Tuesday, November 16, 2010

Plan B

Every time I sit down to write I always hope something witty and ingenious will make the journey from my brain to my fingertips. Right now though, the only thoughts that I can seem to formulate are about the paper cut on my finger, my desire to go to zumba class, and my need to escape the blurting autistic teenager in the living room (I say autistic teenager because right now, the autism is overcoming the child. Right now, in this moment, all I can see is the autism, and not the child. In other moments, all I see is the child. It is a constant give and take of identities.). I am constantly looking for escape. Where is my plan B? Sometimes, most times, there is no plan B. I am stuck in the moment and cannot escape it.
Waking up at 2am to a blurting autistic teenager is one of those moments. Some nights, like anyone, the autism barely shows and the autism just manifests from the need to go to the bathroom. He can express his need to go but at 2am it is difficult for even the most typical of people to function cognitively. In that respect he’s just a kid with autism. But other nights, when 2am rolls around the autism takes over. Blurting loudly in two second intervals, running up and down the hallway, jumping up and down, and banging on my door are not things that any normal person does, hence the autism. Sometimes all I have to do is pretend I am still sleeping, other times it becomes a full out battle. Those are the nights where my anxiety gets brought to its weekly, uncomfortable high point. The point in which I can’t find a comfortable position in which to lay, where my fingers grab onto the pillow to prevent lashing out, where taking the deepest of breaths is interrupted by a loud “BAH!” coming from across the hall. It is by far the most delirious, wretched feeling I have ever experienced. It comes with the territory though.
Some things are expected in life. When confronted with the idea of having kids I am conflicted. Currently I enjoy living the single life, mostly because of the independence it brings fourth. Doing what I want, when I want, with no one to answer to. Getting married and having kids means I am no longer my own person. I answer to the call of my children and husband. I am too young for that. Yet here I am, twenty years old, and caring for a kid with autism. Devoting my early mornings to waking up with him and getting him back to bed. Sacrificing my Saturdays to watch and take care of him. Allowing my evenings to be filled with numerous glances at the clock, hoping for his bedtime to roll around. Wait, last time I checked I was not thirty, married, with pregnancy stretch marks. Why do I do it? Why do I stay?
I honestly do not know the answers to those questions. I have countless reasons to leave, but I feel committed to being here… like I signed this contract, though no such thing exists. Maybe I just like to make life hard. There are people in existence who do that, make their life harder than it needs to be. Perhaps I have crossed the line into their territory. There is the thought that I could just be a good person, but do good people harness anger within their souls toward a poor autistic kid? How could you not? Even his mom snaps at him with anger. In a perfect world we can handle his negative, annoying behavior with little emotion, but guess what, in a perfect world there would be no autism. So we live in an imperfect world with imperfect people and all we can ever do is the best we can. Perfection is not part of the job requirement.

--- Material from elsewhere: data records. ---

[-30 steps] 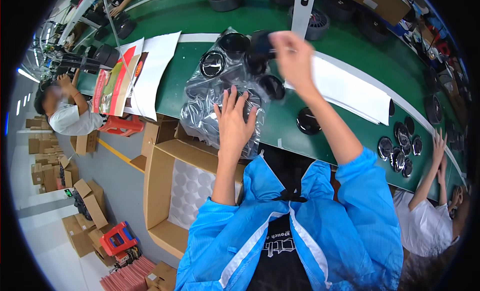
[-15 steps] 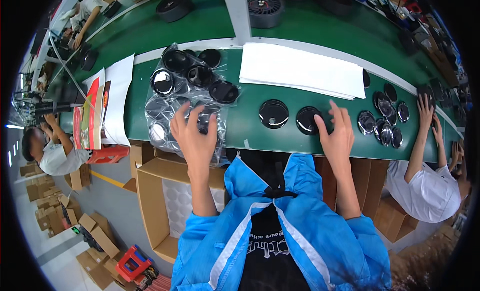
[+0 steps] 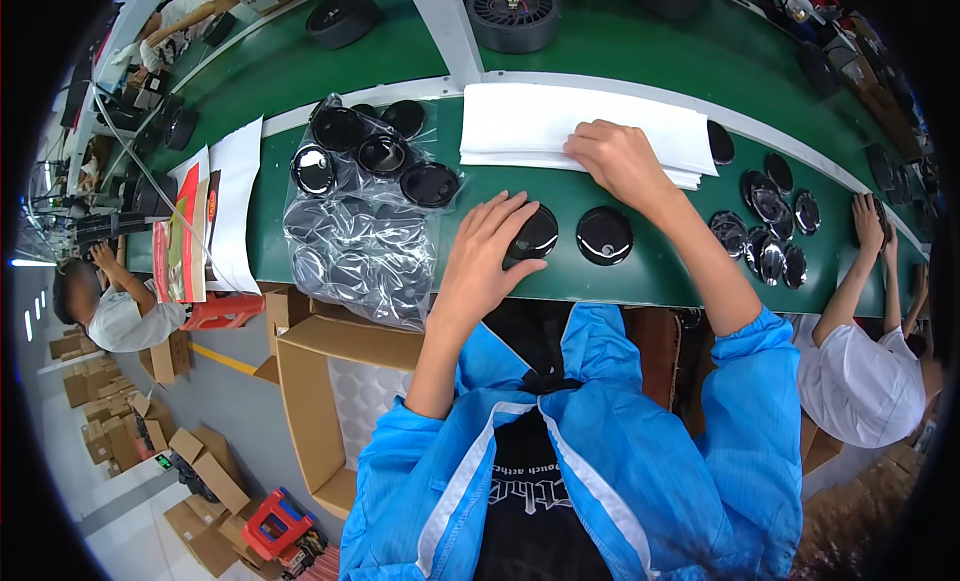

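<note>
A glossy round black disc cover (image 3: 535,231) lies on the green bench, partly hidden by my left hand (image 3: 487,253). That hand's fingers are stretched out along the disc's left side, with the thumb apart at its near edge. My right hand (image 3: 617,159) is over the front edge of a stack of white sheets (image 3: 560,121), its fingers bent and pinched on the paper. Below my right wrist, a second black disc cover (image 3: 604,236) rests flat, untouched. Left of my left hand is a clear plastic bag (image 3: 350,246) with several such discs in and on it.
More black discs (image 3: 768,203) cluster at the right. An open cardboard box (image 3: 310,421) stands below the bench's front edge. Beyond a white metal rail (image 3: 640,93) sit black wheels (image 3: 512,19). People work at both sides; one wears a white shirt (image 3: 865,381).
My left hand has moved right, from above the bag to the left disc. My right hand has left the other disc and moved up to the white sheets, its fingers closing.
</note>
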Demonstrator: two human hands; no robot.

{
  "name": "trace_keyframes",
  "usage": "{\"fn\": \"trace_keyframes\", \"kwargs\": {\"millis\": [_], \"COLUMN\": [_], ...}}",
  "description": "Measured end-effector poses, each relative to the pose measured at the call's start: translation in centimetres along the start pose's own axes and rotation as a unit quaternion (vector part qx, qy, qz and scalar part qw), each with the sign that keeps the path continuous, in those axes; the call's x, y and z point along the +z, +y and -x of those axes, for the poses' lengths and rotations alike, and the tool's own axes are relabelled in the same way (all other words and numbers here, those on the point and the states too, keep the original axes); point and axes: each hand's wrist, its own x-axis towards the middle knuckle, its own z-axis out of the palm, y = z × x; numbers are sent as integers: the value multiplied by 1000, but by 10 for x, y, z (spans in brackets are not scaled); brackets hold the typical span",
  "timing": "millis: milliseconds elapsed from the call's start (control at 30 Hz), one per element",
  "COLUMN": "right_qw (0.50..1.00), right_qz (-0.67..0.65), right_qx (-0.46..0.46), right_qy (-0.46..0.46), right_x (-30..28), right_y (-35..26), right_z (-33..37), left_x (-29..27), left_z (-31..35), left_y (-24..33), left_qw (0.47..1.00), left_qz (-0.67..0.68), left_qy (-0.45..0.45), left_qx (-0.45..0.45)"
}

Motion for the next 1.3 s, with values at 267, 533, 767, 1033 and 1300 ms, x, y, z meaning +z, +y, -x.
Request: {"fn": "trace_keyframes", "kwargs": {"millis": [267, 533, 767, 1033, 1300], "right_qw": [998, 991, 991, 964, 986], "right_qz": [-47, -115, -121, -84, -18], "right_qx": [9, 65, 54, -162, -90], "right_qy": [45, 25, 23, 191, 138], "right_x": [-5, -15, -19, -67, -104], "right_y": [-6, -4, -4, -112, -143], "right_z": [8, 4, 5, 63, 80], "left_x": [-2, 45, 50, 6, -53], "left_z": [-2, -30, -38, 0, 31], "left_y": [3, 41, 40, 8, 20], "left_qw": [999, 999, 995, 900, 870], "left_qz": [26, 14, -5, 424, 362], "left_qy": [-32, -25, -76, -78, -190], "left_qx": [1, 46, 59, -71, -276]}}
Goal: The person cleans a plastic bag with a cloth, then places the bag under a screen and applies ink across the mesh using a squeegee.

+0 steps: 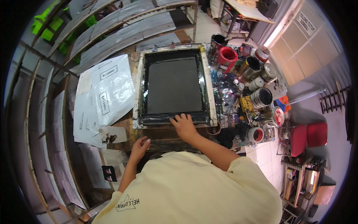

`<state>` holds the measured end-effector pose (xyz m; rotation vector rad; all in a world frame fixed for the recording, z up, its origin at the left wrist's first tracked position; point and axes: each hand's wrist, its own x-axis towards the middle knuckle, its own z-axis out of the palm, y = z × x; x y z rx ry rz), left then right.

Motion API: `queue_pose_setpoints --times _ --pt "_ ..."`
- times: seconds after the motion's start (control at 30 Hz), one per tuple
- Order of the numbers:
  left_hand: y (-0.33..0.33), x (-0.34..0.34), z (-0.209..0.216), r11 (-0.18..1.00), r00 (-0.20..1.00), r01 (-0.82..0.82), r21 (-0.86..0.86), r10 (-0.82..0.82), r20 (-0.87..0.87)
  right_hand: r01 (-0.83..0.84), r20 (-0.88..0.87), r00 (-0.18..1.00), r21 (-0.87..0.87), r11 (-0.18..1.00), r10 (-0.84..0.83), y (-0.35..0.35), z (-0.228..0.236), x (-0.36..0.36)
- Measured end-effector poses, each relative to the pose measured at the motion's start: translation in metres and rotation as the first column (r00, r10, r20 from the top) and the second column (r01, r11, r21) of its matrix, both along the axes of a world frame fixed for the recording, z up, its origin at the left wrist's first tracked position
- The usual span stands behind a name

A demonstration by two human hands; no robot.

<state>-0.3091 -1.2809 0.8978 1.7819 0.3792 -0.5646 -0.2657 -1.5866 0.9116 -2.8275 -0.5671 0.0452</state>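
A screen-printing frame (211, 86) with a pale, ink-stained rim lies on the worn table in front of me. Its dark grey mesh (174, 86) is bordered by glossy black ink. My right hand (184, 128) reaches over the frame's near edge. Its fingers are spread and rest on the dark strip along the inside of that edge. Near the table's front edge, apart from the frame, is my left hand (138, 148). Its fingers are loosely bent, and I see nothing between them. A small stained whitish card (113, 134) lies just left of it.
White plastic sheeting (108, 89) covers the table's left side. Crowding the right side are ink cans (262, 98), a red jug (226, 59), a yellow block (246, 102) and a dark cloth (227, 137). Racks with sheets (126, 31) stand left and behind; a red chair (299, 140) stands right.
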Motion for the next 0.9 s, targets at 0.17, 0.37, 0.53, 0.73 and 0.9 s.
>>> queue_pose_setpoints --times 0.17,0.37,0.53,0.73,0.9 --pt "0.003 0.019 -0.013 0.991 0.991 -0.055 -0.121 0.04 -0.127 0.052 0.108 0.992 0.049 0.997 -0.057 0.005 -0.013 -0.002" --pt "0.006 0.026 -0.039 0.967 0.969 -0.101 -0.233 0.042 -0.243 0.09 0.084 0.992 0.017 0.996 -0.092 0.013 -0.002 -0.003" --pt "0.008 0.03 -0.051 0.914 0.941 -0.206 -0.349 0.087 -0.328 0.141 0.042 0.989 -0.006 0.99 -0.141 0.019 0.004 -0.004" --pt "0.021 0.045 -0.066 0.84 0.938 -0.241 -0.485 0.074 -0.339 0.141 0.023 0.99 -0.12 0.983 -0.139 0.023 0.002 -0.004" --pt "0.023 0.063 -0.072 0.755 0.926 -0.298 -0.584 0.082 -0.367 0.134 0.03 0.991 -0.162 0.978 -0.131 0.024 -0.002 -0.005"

So those questions will remain unanswered along with any lingering doubts about the loch ness monster and Santa Claus. I can say that living with autism makes the crummy things crummier and the good things better. Take my paper cut. It is just a paper cut, and a paper cut, though annoying, is small. But a paper that coexists with an autistic child is enormous. Now there are two negative forces in life. Plus add the fact that the laundry is still wet and I have no clean clothes. Then there is remnant, unfinished homework that needs to be done, the bank account that is overdrawn, and the empty bottle of shampoo in the shower needs to be replaced. Any of these, or the combination of these (with the exception of the autism) are completely bearable. But combine these things with the mounting anxiety that comes with living with autism, the frustration, the annoyance, the sheer volume of autism itself… life becomes unbearable, to the maximum extent. So what is there to do? I put on my wet clothes (after trying to dry them with a hair drier) and go to zumba. Or yoga. Or spin. Or just to the gym in general. I find a place where I can escape to, literally escape. The second I walk out the door and get into my car its like finally finding a place to hide from the people, thoughts, and circumstances that are chasing you. Like an animal being hunted in the forest, it does not know why it is being hunted, chased after with guns. It just knows it needs to hide. Finally it finds a place under some brush and listens as the footsteps of hunters grows distant. That’s what its like when I leave the house. I can breathe in a big sigh of relief. I can breathe period!I have my hiding place. It may only be for an hour or two until I must return to the battle field, but its what I have, its my plan B.